Repeat the data exactly, so that every line matches the original.
INFORMATION SHOWN Start Marker
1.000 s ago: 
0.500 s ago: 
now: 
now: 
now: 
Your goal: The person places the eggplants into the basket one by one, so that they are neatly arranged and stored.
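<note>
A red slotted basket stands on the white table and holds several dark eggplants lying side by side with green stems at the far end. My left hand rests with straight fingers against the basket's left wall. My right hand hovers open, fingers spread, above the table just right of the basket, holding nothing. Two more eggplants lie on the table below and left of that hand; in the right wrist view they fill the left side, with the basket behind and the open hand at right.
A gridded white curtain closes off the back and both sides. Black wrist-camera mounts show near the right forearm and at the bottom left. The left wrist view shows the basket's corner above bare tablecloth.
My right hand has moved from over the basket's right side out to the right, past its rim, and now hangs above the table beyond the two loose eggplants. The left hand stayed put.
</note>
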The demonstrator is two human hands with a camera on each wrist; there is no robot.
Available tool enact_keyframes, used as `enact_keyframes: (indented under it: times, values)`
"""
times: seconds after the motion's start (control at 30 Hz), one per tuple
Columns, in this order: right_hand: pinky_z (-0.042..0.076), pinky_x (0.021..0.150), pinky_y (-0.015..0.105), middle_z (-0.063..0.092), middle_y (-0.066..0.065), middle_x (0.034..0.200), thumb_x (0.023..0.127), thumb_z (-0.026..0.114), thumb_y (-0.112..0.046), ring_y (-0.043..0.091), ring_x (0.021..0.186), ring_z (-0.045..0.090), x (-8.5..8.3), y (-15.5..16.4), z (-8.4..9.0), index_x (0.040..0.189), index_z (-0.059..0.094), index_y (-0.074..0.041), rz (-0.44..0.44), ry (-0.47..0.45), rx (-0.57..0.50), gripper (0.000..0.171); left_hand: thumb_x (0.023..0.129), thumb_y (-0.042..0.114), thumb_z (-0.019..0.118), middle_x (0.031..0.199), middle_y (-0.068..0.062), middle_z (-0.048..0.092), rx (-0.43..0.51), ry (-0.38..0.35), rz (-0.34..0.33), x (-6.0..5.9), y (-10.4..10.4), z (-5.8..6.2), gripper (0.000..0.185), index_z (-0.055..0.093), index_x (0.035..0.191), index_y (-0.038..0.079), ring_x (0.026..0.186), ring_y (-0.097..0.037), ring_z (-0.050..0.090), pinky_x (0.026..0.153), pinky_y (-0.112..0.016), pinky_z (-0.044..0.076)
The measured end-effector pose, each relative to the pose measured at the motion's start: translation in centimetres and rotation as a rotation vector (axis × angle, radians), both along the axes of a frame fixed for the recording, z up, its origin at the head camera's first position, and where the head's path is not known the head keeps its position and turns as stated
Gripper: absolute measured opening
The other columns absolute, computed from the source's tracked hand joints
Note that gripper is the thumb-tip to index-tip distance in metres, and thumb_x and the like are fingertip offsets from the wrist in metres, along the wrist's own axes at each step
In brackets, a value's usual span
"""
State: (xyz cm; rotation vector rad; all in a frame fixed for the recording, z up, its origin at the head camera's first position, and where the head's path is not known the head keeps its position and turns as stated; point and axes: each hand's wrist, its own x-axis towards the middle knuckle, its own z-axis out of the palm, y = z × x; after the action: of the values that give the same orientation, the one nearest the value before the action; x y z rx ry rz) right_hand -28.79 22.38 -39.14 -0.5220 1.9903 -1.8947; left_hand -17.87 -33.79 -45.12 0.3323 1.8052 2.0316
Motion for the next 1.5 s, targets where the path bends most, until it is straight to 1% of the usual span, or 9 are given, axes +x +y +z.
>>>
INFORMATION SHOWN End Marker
EXERCISE RESULT:
1.000 s ago: 
0.500 s ago: 
now: 
now: 
now: 
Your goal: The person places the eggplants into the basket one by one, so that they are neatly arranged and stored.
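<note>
A red slotted basket stands on the white table and holds several dark eggplants lying side by side with green stems at the far end. My left hand rests with straight fingers against the basket's left wall. My right hand hovers open, fingers spread, above the table just right of the basket, holding nothing. Two more eggplants lie on the table below and left of that hand; in the right wrist view they fill the left side, with the basket behind and the open hand at right.
A gridded white curtain closes off the back and both sides. Black wrist-camera mounts show near the right forearm and at the bottom left. The left wrist view shows the basket's corner above bare tablecloth.
My right hand has moved from over the basket's right side out to the right, past its rim, and now hangs above the table beyond the two loose eggplants. The left hand stayed put.
</note>
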The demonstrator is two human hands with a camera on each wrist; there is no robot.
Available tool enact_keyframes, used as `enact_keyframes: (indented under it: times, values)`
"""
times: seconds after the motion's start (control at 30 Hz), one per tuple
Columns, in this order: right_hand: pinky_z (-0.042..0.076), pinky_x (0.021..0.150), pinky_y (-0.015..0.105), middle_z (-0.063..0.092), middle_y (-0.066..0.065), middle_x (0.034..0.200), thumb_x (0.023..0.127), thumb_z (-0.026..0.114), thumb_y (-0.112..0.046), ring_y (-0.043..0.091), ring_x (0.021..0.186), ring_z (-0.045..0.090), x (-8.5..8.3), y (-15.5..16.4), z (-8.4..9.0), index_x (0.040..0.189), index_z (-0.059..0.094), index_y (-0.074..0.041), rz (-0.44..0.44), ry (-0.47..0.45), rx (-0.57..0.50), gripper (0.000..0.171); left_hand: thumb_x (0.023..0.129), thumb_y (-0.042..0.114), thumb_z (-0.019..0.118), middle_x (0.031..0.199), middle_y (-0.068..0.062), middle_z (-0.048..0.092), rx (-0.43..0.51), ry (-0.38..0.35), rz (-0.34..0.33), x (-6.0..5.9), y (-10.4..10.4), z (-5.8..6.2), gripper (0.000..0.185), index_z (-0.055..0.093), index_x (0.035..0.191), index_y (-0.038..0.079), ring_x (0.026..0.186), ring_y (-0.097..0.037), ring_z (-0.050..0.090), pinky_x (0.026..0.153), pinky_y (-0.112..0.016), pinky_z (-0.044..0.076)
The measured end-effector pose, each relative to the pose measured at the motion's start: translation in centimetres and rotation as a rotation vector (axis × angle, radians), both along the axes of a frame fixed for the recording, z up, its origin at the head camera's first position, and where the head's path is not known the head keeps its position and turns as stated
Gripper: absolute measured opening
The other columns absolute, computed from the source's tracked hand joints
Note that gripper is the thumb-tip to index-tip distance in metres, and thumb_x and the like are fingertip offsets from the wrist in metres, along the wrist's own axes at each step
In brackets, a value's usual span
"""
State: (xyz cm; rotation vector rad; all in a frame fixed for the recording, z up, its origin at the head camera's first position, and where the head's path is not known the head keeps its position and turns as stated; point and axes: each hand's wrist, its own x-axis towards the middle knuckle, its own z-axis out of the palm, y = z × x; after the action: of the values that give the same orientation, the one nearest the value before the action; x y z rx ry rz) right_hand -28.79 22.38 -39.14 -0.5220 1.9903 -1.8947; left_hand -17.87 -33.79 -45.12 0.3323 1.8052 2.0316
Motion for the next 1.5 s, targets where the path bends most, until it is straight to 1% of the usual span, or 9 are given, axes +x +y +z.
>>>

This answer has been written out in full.